• [INSTRUCTIONS TO FOLLOW] Copy out the listing below exactly, please, and skip any pictures.
# # # #
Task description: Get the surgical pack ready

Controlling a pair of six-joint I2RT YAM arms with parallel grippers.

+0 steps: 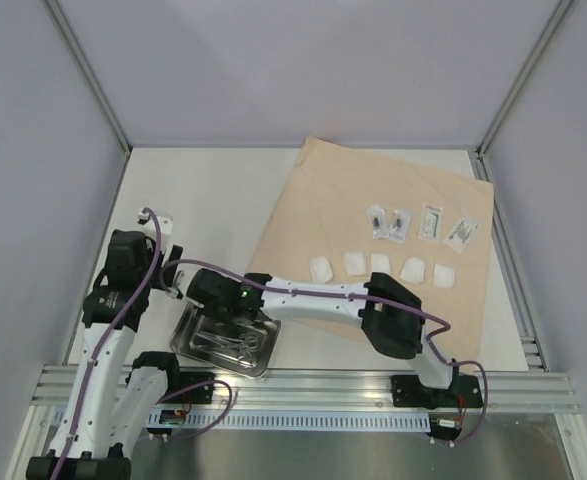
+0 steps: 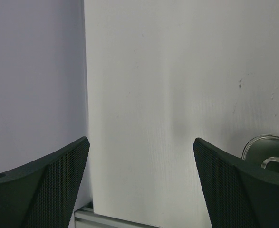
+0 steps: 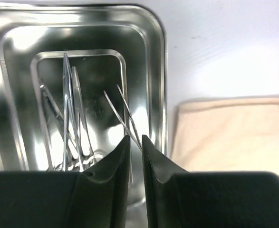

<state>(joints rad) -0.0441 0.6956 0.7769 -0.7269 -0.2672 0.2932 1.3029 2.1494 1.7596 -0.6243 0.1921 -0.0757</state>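
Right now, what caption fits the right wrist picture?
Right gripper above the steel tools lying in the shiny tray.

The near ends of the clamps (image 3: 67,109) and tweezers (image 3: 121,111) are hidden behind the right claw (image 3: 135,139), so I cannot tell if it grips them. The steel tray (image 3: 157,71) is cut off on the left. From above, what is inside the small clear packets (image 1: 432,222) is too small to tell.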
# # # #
• [SOLUTION FOR THIS PROBLEM]
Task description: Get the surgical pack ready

Controlling a pair of six-joint I2RT YAM arms with parallel grippers.

+0 steps: 
+0 steps: 
+0 steps: 

<state>(joints rad) -0.0441 0.6956 0.7769 -0.7269 -0.2672 0.2932 1.3029 2.1494 1.7596 -0.6243 0.1921 -0.0757</state>
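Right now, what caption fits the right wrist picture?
Right gripper above the steel tools lying in the shiny tray.

The near ends of the clamps (image 3: 67,109) and tweezers (image 3: 121,111) are hidden behind the right claw (image 3: 135,139), so I cannot tell if it grips them. The steel tray (image 3: 157,71) is cut off on the left. From above, what is inside the small clear packets (image 1: 432,222) is too small to tell.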

What this exercise needed has been supplied.